Tapi hanya rasa lapar yang kudapat. Bahkan aku
dapat tendangan keras dari salah satu manusia yang sedang membeli ikan
asin. Karena postur tubuh dan buluku yang mirip dengan kucing Cleptoy itu.
Mendapati diriku yang kerap mendaptkan ketidak adilan itu. Akupun berusaha
menjauh. Lalu berjalan tanpa arah. Beberapa hari aku berjalan. Dalam perut
kosong, aku beritirahat di bawah pohon singkong yang rindang dan luas. Dari
situ aku berusaha untuk menangkap belalang untuk mengganjal perutku yang
semakin kecil.
Dalam keputusasaan itu, telingaku
menangkap langkap besar manusia. Aku pasrah saja. Di luar dugaan, tubuhku di
rengkuh dengan lembut oleh tangan manusia itu. Beberapa hari kemudian aku
mengatahui kalau yang merawatku adalah Pak Sabar. akupun merasakan kalau
hatinya begitu lembut.
Setelah itu, aku bertemu dengan
kalian. Yang lucu tapi tidak imut..., kucing mulai kembali pongahnya. Kucing
berkata kepada keduanya sambil meneteskan air mata.
Ayam
Jago dan Kambing mendengarkan dengan serius. Ketiganya saling berpelukan.

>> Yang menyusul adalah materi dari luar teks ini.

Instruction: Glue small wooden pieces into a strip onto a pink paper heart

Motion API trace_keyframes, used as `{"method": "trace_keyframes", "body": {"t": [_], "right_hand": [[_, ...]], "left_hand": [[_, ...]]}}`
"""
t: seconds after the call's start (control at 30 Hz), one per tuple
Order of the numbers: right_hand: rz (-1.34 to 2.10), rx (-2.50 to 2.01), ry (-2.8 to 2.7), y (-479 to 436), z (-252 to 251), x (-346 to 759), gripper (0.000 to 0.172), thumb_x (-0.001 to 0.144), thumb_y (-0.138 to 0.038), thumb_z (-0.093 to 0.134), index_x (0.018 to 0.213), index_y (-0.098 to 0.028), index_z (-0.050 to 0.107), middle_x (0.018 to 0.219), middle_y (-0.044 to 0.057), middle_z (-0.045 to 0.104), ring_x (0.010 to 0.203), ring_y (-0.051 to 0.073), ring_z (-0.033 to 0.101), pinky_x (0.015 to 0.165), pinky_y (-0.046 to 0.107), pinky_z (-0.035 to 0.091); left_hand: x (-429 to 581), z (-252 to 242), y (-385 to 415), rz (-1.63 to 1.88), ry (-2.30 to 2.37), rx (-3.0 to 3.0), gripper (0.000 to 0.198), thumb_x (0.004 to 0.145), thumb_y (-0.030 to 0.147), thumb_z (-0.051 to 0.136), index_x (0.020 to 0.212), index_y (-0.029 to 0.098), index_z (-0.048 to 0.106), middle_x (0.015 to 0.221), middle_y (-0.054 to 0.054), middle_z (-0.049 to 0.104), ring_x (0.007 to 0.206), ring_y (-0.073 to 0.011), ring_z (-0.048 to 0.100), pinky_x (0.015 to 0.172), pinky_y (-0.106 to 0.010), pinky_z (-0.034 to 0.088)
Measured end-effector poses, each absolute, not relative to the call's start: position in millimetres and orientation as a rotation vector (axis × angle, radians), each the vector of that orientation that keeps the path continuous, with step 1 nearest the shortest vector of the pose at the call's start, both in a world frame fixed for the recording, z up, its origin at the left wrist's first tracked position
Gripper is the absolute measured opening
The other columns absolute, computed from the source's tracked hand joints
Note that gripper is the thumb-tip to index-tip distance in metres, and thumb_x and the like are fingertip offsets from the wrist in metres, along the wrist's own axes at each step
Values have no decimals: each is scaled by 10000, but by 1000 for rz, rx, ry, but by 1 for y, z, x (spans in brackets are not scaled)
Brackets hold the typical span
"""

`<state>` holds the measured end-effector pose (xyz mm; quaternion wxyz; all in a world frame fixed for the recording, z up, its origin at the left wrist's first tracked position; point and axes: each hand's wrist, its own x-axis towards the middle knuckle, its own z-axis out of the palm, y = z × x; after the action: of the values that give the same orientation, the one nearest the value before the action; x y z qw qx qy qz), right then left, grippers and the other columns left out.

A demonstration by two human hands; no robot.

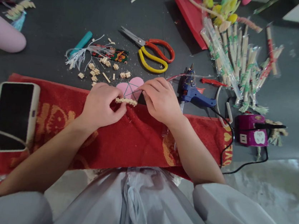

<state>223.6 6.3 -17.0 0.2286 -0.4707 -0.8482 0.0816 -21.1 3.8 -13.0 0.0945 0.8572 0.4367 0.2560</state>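
Observation:
Between the thumb and fingers of my left hand [103,105] is a beige carved strip [126,101] made up of small woody pieces. My right hand [161,99] pinches a thin dark green cord [132,89], which runs in a loop from the strip across a pink heart-shaped piece [135,82]. The heart lies just beyond the strip, at the edge of the red towel [130,142]. Small beige wooden pieces [93,69] are scattered past my left hand. A blue glue gun [195,92] lies to the right of my right hand.
Scissors [156,53] with red and yellow handles lie farther back, near white threads [82,54]. A phone [14,116] is on the left. Several wrapped sticks [231,55] and a purple power socket [252,130] with a black cable are on the right.

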Motion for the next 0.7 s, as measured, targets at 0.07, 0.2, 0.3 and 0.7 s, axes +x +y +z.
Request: {"method": "trace_keyframes", "body": {"t": [0.07,0.2,0.3,0.7], "right_hand": [[208,-1303,-2307,8,-19,225,431,1100,-170,374,1186,-183,796,1179,141,802,1166,311,657,1041,472,529],[172,-1359,-2242,10,-22,229,465,1033,-78,365,1199,-181,787,1163,142,792,1147,309,650,1056,482,534],[174,-1368,-2211,12,-24,230,462,1016,-65,373,1195,-199,777,1151,132,782,1137,304,644,1061,484,535],[364,-907,-2182,8,-14,228,302,1117,-427,555,1164,-195,743,1025,82,790,981,247,688,957,442,536]], "left_hand": [[-20,-14,5,783,1251,2556,131,998,336,546,906,262,605,833,-40,759,793,-255,717,826,-476,591],[-17,-18,6,811,1158,2571,148,980,317,528,900,242,627,923,-50,805,871,-260,761,868,-449,610],[-15,-19,6,801,1113,2539,182,993,316,522,899,232,653,976,-68,822,975,-284,791,961,-464,625],[-15,-20,2,1026,1181,2388,162,1099,328,580,1170,243,699,1131,-57,813,1051,-239,769,971,-384,614]]}}
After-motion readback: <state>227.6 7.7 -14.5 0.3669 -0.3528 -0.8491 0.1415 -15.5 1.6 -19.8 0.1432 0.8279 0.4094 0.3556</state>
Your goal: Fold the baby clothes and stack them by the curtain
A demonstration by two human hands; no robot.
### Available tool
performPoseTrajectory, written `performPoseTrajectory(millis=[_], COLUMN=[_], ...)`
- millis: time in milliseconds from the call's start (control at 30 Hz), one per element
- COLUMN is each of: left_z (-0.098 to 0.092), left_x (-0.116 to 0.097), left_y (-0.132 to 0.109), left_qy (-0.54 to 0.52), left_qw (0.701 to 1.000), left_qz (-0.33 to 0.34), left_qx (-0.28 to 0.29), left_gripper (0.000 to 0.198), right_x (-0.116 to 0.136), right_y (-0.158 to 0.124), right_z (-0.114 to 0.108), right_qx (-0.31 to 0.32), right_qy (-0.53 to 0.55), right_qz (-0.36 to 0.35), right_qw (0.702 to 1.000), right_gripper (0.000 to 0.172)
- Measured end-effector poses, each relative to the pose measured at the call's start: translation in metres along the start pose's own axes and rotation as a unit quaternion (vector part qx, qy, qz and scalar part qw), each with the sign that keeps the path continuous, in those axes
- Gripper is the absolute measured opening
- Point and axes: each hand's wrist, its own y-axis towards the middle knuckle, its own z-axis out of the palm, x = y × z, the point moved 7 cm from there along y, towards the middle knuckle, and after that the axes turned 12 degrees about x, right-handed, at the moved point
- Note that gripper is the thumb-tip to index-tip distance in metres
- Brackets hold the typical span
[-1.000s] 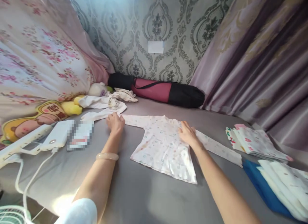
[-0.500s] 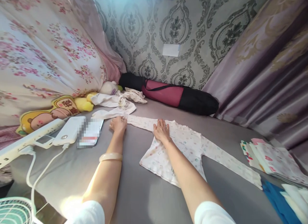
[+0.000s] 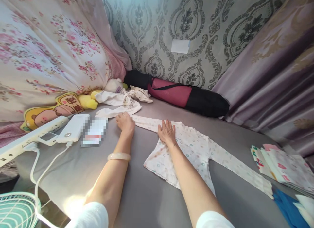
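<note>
A small white long-sleeved shirt [image 3: 190,148] with a scattered pastel print lies spread on the grey sheet, both sleeves stretched out sideways. At the cuff of its left-hand sleeve is my left hand [image 3: 125,122], fingers bent and closed over the sleeve end, which they cover. My right hand [image 3: 167,131] lies flat, palm down, near the shoulder where that sleeve joins the body; its fingers are straight and slightly apart. The other sleeve runs off to the right.
Crumpled light clothes [image 3: 120,102] lie beyond my left hand. A power strip [image 3: 31,139], a white power bank [image 3: 73,128] and a blurred phone-like object [image 3: 95,132] are at left. Folded clothes [image 3: 284,164] and blue cloth [image 3: 288,205] lie right. A black-and-maroon bag [image 3: 171,92] rests by the wall.
My left hand has shifted slightly right along the sleeve and now covers more of the cuff. My right hand stays flat on the shirt. The whole view has tilted a little.
</note>
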Motion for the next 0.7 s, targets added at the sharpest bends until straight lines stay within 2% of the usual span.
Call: performPoseTrajectory(millis=[33, 67, 100, 133, 167, 233, 300, 400, 600, 700], left_z=[0.006, 0.017, 0.032, 0.047, 0.061, 0.084, 0.099, 0.104, 0.087, 0.077], left_x=[-0.024, -0.052, -0.08, -0.102, -0.116, -0.131, -0.131, -0.118, -0.075, -0.051], left_y=[-0.007, -0.017, -0.032, -0.047, -0.059, -0.076, -0.081, -0.075, -0.034, -0.014], left_qy=[0.003, -0.003, -0.007, -0.003, 0.014, 0.06, 0.108, 0.148, 0.168, 0.184], left_qw=[0.997, 0.983, 0.952, 0.917, 0.893, 0.869, 0.864, 0.869, 0.913, 0.925], left_qz=[0.074, 0.177, 0.289, 0.368, 0.407, 0.432, 0.42, 0.395, 0.298, 0.254], left_qx=[0.012, 0.051, 0.103, 0.154, 0.191, 0.234, 0.254, 0.258, 0.224, 0.216], left_gripper=[0.037, 0.039, 0.044, 0.047, 0.049, 0.052, 0.057, 0.06, 0.065, 0.066], right_x=[-0.002, -0.006, -0.01, -0.014, -0.018, -0.024, -0.025, -0.02, -0.011, -0.008], right_y=[0.001, 0.001, 0.002, 0.002, 0.003, 0.004, 0.004, 0.003, 0.001, 0.001], right_z=[-0.001, -0.004, -0.007, -0.01, -0.013, -0.018, -0.019, -0.015, -0.004, -0.002], right_qx=[-0.007, -0.017, -0.031, -0.047, -0.062, -0.08, -0.076, -0.053, -0.017, -0.014], right_qy=[0.023, 0.053, 0.085, 0.116, 0.144, 0.174, 0.173, 0.146, 0.068, 0.029], right_qz=[-0.003, -0.005, -0.005, -0.005, -0.004, -0.002, 0.001, 0.008, 0.014, 0.013], right_qw=[1.0, 0.998, 0.996, 0.992, 0.988, 0.982, 0.982, 0.988, 0.997, 0.999], right_gripper=[0.062, 0.062, 0.062, 0.063, 0.063, 0.064, 0.063, 0.063, 0.062, 0.062])
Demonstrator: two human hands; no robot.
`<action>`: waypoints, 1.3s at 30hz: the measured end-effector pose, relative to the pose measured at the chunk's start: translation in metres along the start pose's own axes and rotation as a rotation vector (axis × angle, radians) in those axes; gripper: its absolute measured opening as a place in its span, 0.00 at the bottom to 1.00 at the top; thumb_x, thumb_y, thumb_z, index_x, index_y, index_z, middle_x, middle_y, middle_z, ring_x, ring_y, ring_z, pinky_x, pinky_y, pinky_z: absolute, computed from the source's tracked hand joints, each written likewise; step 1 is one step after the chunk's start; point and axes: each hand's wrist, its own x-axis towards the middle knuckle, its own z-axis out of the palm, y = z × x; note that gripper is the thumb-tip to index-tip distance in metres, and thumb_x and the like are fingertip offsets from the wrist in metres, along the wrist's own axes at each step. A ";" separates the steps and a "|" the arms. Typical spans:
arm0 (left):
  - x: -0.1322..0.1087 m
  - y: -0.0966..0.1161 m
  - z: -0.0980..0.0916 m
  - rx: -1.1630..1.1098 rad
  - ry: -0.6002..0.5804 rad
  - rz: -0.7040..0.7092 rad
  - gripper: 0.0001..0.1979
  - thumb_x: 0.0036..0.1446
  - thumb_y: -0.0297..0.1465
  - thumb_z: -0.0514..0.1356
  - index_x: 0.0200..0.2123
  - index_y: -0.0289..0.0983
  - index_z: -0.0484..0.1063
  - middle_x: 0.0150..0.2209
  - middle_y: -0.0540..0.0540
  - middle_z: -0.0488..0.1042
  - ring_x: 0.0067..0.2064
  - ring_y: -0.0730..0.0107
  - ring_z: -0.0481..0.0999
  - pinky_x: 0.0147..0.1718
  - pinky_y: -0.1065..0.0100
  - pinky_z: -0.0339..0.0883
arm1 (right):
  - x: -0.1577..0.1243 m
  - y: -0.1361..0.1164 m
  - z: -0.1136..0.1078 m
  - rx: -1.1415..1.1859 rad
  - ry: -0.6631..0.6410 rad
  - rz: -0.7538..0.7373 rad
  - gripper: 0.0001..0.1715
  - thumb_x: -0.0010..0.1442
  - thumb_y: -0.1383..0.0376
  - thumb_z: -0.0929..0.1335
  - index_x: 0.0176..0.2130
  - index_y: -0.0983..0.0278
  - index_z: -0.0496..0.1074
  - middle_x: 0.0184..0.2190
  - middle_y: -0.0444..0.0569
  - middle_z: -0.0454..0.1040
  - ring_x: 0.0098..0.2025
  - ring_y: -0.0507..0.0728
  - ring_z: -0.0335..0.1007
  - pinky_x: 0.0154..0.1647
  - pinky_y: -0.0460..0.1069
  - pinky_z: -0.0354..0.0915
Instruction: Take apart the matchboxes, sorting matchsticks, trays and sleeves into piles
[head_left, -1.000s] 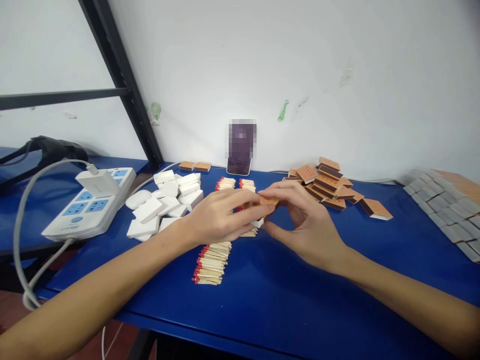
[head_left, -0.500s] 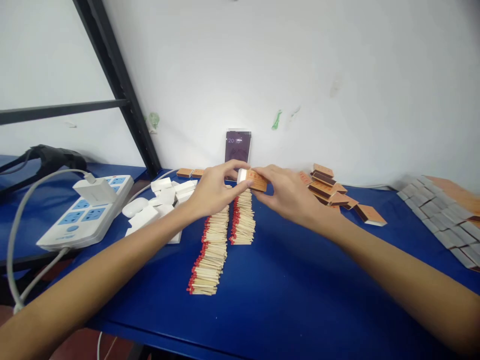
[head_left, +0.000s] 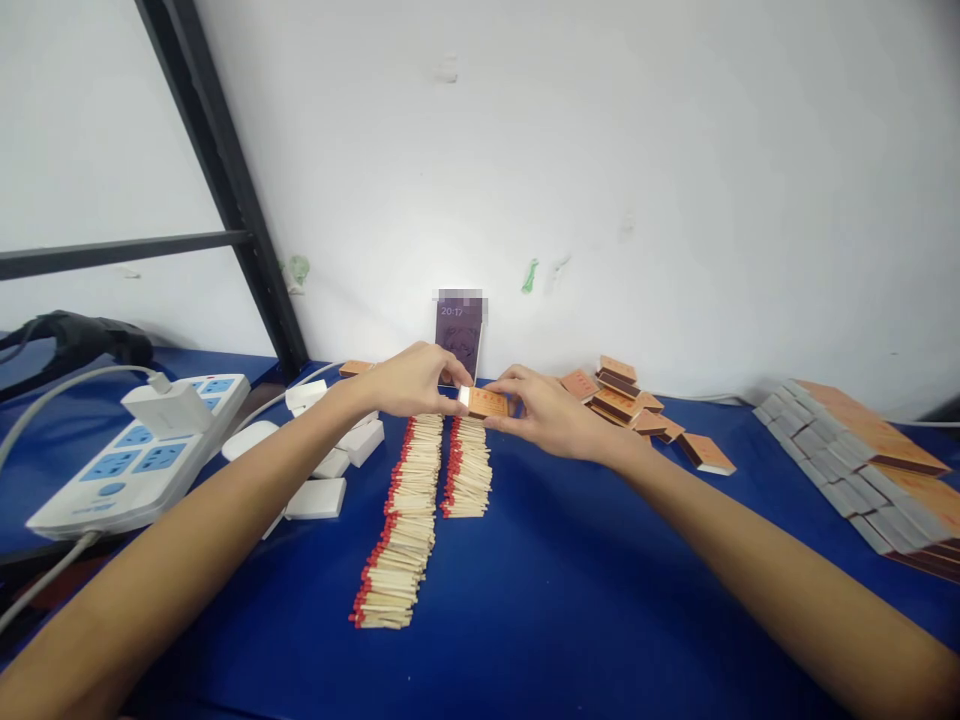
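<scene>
Blue tabletop (head_left: pixel 525 620) against white wall (head_left: pixel 540 150), head-cam view. Centre: one orange matchbox (head_left: pixel 487 402) btwn both hands, over or just beyond the far end of the right match row (head_left: pixel 466 470); whether it touches matches can't be told. L hand (head_left: pixel 416 380): thumb & fingers narrowed on the box's pale L end. R hand (head_left: pixel 559 415): thumb at near edge, fingertips at far edge, box held btwn them. Left match row (head_left: pixel 397 520), the longer, runs alongside, red heads to L. Box prob. v. light, thin card: stiff enough along the edges, but likely to dent if squeezed mid-face; smooth faces may slip a little. Best hold, approx.: opp. ends or long edges, light pressure. Surrounds: loose matchbox pile (head_left: pixel 619 395) to R, w/ stacked boxes (head_left: pixel 825 470) beyond; white trays (head_left: pixel 319 500) to L, nr power strip (head_left: pixel 112 490); phone (head_left: pixel 457 340) behind, leaning on wall.
</scene>
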 end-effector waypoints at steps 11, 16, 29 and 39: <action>-0.006 0.004 0.009 -0.035 -0.213 -0.092 0.23 0.56 0.42 0.61 0.53 0.40 0.74 0.46 0.44 0.79 0.45 0.61 0.76 0.43 0.64 0.65 | -0.002 0.012 0.006 0.105 -0.178 0.002 0.25 0.63 0.54 0.68 0.53 0.66 0.73 0.46 0.57 0.75 0.45 0.62 0.72 0.46 0.55 0.66; -0.006 0.009 0.009 -0.032 -0.277 -0.084 0.23 0.56 0.41 0.60 0.54 0.41 0.73 0.45 0.45 0.78 0.45 0.61 0.74 0.44 0.63 0.63 | -0.004 0.014 0.001 0.065 -0.256 0.029 0.29 0.61 0.50 0.68 0.54 0.66 0.73 0.45 0.56 0.76 0.44 0.62 0.72 0.45 0.55 0.65; -0.009 0.012 0.008 -0.047 -0.306 -0.098 0.23 0.54 0.40 0.60 0.52 0.39 0.73 0.40 0.45 0.77 0.45 0.60 0.72 0.42 0.63 0.63 | -0.007 0.016 -0.017 -0.014 -0.446 0.155 0.32 0.58 0.48 0.68 0.54 0.65 0.75 0.39 0.53 0.78 0.37 0.59 0.73 0.37 0.52 0.64; -0.011 0.009 0.008 -0.037 -0.298 -0.113 0.25 0.54 0.41 0.60 0.55 0.42 0.73 0.43 0.45 0.77 0.48 0.58 0.70 0.46 0.61 0.62 | -0.007 0.016 -0.033 -0.023 -0.424 0.194 0.33 0.58 0.45 0.67 0.53 0.64 0.75 0.40 0.52 0.79 0.39 0.60 0.73 0.40 0.53 0.64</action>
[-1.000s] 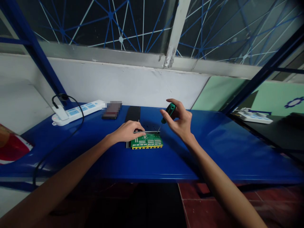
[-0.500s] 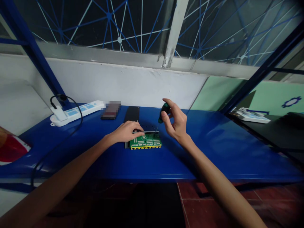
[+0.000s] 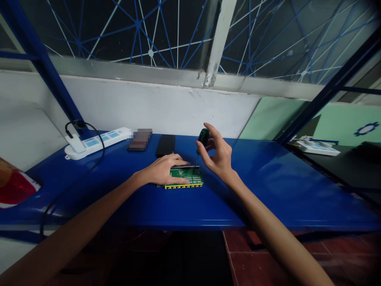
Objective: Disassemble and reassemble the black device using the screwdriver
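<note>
A green circuit board (image 3: 186,173) with a yellow row along its front edge lies on the blue table. My left hand (image 3: 163,169) rests over its left part, thumb across the front of the board and fingers along the back edge, gripping it. In my right hand (image 3: 218,153) is a screwdriver with a dark green handle (image 3: 204,137), held nearly upright between thumb and fingers. Its thin shaft points down to the board's right back part; whether the tip touches cannot be made out. A black flat case (image 3: 166,145) lies just behind my left hand.
On the blue table (image 3: 143,208), a white power strip (image 3: 99,142) with a black cable (image 3: 80,172) lies at the left, beside a pixelated dark flat object (image 3: 140,140). A red and white item (image 3: 18,184) is at the left edge. Blue frame posts rise on both sides.
My left hand has shifted right over the board, its thumb moving down to the front edge. The screwdriver handle has tilted more upright, and my right hand has moved slightly left.
</note>
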Motion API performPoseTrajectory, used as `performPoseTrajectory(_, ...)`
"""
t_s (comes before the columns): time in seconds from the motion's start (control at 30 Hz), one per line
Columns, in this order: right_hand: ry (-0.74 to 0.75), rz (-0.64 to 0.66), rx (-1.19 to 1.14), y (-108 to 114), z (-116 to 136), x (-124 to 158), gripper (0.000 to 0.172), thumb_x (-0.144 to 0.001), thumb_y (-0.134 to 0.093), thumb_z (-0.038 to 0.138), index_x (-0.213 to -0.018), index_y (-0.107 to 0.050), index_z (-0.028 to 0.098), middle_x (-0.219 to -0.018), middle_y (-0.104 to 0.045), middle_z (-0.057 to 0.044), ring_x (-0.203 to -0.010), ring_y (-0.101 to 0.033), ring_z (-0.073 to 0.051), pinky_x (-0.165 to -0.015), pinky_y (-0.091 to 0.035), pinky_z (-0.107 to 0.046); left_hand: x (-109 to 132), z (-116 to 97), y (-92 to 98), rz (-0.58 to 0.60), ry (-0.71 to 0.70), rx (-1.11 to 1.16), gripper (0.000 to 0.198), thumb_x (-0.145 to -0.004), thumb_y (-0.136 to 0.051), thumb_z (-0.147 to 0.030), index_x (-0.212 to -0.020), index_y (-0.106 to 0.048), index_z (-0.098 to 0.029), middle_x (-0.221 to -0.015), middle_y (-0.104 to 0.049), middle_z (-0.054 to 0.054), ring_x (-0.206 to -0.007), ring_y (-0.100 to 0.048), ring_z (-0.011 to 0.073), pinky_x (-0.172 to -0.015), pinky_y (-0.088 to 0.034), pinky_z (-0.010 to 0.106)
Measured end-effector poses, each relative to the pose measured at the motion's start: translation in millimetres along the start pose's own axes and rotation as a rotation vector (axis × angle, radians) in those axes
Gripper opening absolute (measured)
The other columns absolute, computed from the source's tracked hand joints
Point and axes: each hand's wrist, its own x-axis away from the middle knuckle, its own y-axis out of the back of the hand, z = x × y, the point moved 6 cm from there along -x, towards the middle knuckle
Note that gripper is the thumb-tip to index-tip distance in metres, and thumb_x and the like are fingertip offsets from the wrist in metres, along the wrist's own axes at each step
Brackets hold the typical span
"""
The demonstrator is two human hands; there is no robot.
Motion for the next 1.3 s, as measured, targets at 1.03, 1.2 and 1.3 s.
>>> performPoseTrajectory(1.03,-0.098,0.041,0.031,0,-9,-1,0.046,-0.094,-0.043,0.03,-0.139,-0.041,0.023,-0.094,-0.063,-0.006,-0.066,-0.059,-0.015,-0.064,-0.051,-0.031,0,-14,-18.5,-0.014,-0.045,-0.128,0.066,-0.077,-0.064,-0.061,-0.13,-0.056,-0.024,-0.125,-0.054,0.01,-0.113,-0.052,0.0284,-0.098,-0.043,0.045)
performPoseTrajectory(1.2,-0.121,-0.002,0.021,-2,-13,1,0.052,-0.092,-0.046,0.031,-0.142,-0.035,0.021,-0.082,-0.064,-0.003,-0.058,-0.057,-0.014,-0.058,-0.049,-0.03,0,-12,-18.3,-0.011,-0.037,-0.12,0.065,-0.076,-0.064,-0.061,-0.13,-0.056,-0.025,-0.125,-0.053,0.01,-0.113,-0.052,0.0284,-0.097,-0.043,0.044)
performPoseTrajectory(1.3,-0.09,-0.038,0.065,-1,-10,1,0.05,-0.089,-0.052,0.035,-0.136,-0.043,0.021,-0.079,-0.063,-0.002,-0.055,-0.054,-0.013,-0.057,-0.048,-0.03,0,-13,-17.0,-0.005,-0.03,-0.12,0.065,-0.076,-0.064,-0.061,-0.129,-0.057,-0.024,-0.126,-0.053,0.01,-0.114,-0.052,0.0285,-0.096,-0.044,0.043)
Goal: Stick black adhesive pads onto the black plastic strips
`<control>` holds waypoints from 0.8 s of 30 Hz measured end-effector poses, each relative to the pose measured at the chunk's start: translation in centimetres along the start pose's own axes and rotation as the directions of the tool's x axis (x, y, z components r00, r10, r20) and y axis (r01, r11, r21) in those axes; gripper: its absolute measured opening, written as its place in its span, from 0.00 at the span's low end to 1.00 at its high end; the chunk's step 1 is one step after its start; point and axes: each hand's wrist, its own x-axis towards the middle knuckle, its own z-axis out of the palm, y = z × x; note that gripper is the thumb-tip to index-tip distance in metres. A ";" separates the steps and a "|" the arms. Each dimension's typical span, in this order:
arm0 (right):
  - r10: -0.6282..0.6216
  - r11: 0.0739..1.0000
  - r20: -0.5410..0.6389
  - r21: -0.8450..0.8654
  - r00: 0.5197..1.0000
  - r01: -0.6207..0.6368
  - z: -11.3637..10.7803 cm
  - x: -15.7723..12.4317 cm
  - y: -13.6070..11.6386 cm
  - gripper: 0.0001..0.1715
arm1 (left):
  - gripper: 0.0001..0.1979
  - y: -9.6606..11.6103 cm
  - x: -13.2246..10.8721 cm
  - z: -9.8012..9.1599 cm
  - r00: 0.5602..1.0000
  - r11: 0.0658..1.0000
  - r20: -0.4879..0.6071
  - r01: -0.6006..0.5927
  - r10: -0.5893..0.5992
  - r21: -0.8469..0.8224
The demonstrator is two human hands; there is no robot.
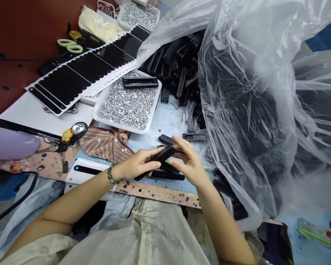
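Strip (161, 156): light, stiff, prob. slick; grip by edges.
L hand (135, 164): pinching mid-strip.
R hand (189, 163): pinching top end.

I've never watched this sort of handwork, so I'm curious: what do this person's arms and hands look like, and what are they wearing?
The left hand and right hand are bare, without gloves, and the forearms are uncovered. A bracelet of round green beads circles the left wrist. A loose, pale cream garment covers the body, its sleeve ending above the forearm.
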 end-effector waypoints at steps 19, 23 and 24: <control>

Kucing dengan pelan berbisik pelan di telingan Kambing dan Jago: terimakasih
ya..., Aku sayang kalian berdua. Kambing dan Ayam Jagopun membalasnya dengan
serupa. Tiba-tiba kambing Kentut bau sekali. Kucing dan Ayam jago tentu berang,
lalu melepaskan pelukan. Ternyata pelukan kambing begitu erat. Kambing tertawa
melihat temannya begitu tersiksa. Di susul kemudian Ayam Jago dan Kucing pun
tertawa melihat kambing yang merasa kebauan. Karena gas (kentut) dari Kucing
dan Ayam jago.
Gerimis pagi mulai turun. Kebun
singkong kini berubah menjadi lahan kosong siap ditanami dengan pohon lain.
Kambing, Kucing, dan Ayam Jago kembali ke kandangnya masing-masing. Ketiganya
menatap hujan gerimis dengan santai. Ketiganya merasa dalam satu. Satu nasib
satu persaudaraan. Terasa indah dan menentramkan.